At camp, the playing field was level, and Banner started to learn how to channel his competitiveness, to begin gaining control of himself. What he learned from the two men who owned Skylemar, he says, might have made camp more important, even, than his own family. Though Joe has trouble defining why.
One evening this summer, Banner and his wife Helaine — relaxed in their living room in Haverford, where the back windows look down into a peanut-shaped pool and where Joe spends many sleepless nights mulling some Eagles crisis as he stares into his gargantuan aquarium of exotic freshwater fish — try to uncork the essence of Joe’s youth.
“There’s never going to be any criticism of Joe at camp,” Helaine explains, as if it’s a place still present in his life. “It has to do with Herb Blumenfeld, the owner who’s still alive, especially. He’s such a warm, sensitive person. Yet he’s a fierce competitor.”
Helaine’s a very small woman with dark hair and a smile so preternaturally large that it swallows her eyes, and she lets us rest on that thought for a moment because it’s an important dichotomy: both gentle and tough. She is describing her husband.
Joe’s a little embarrassed: “Her version of my toughness is that I just fool everybody.”
“Really, he’s not that tough,” she agrees, laughing. “I am way tougher.”
“But then I use that,” Joe says. “If the guy on the other end of a negotiation thinks I’m tough, it’s very helpful.”
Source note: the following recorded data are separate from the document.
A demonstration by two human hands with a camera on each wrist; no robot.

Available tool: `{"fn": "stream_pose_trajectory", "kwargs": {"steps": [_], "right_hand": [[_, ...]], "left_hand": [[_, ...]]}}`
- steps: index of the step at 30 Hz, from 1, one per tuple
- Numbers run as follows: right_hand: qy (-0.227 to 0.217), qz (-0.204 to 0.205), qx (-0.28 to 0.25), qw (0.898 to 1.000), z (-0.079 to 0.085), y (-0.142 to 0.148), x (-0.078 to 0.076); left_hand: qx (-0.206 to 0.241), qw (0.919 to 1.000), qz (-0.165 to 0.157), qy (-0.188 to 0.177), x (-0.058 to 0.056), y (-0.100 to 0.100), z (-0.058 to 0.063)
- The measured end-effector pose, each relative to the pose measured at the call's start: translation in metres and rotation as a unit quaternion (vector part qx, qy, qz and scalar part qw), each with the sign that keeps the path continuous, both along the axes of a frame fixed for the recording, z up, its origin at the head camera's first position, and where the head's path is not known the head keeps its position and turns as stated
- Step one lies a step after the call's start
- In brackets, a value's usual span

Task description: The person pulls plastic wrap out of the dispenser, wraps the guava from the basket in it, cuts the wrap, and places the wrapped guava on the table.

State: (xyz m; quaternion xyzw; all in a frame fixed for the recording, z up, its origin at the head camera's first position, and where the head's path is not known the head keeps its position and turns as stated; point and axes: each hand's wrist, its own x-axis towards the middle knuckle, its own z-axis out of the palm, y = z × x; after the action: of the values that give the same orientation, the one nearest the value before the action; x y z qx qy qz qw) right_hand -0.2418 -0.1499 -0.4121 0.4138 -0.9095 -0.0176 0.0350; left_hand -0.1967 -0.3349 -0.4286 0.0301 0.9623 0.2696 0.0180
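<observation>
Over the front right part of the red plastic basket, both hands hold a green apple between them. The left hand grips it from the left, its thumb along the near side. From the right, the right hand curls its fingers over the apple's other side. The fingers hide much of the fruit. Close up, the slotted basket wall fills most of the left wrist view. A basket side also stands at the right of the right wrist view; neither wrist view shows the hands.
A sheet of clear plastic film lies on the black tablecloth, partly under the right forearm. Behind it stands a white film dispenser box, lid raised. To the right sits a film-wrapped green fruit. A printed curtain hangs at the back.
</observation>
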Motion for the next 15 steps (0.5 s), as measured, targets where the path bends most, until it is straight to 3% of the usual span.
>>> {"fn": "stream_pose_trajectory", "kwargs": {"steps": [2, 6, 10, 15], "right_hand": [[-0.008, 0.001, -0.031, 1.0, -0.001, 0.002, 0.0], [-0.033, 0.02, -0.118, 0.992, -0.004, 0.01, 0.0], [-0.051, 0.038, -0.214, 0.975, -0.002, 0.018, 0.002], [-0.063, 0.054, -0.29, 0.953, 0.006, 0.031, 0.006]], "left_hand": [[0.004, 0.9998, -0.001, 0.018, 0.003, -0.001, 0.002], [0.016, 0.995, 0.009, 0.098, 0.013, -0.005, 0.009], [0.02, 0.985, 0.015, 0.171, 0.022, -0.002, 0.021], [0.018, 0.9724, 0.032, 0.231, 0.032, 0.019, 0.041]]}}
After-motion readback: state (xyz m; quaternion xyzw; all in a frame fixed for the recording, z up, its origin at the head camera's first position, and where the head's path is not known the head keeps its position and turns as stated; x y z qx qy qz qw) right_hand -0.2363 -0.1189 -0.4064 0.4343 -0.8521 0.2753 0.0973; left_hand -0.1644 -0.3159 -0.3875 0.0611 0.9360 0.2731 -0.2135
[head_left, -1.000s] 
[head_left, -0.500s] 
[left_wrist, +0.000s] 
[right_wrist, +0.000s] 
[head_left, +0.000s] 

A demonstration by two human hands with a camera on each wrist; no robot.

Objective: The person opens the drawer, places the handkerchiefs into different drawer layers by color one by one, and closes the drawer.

In fact, toughness, confidence — he always had them, despite his stature. Joe was 15 when he met Jeff Lurie, a fellow Bostonian a year and a half older, through a mutual friend (and Camp Skylemar bunkmate). Joe and Jeff immediately connected over watching sports. And they both held an improbable idea about where they wanted to end up: Jeff would own a professional sports team. Joe would run one. After college, Jeff moved to California and got into the movie business; over the years, they’d keep in touch, sometimes meet up on vacations.
Always, they talked sports.
Joe went to Denison University in Ohio, where he majored in economics; senior year, he interned at WCAU radio here in Philly. Post-college, Banner wrote to NFL teams looking for entrée to that dream job — predictably, no teams invited him in. When a deal to buy a camp in Maine with a friend fell through, Banner started a retail men’s businesswear company with his father. Joe’s tough side — the one that has no trouble controlling a bottom line — -expanded the business into outlets in several cities; Banner secured a healthy nest egg when they sold the company in 1992. It was time to flex a softer muscle.
Pushing 40, still single, Banner decided he wanted to create a nonprofit volunteer organization. He was advised to go see two Harvard Law grads who were brainstorming City Year, a national service organization of young adults working as full-time tutors in challenged urban schools.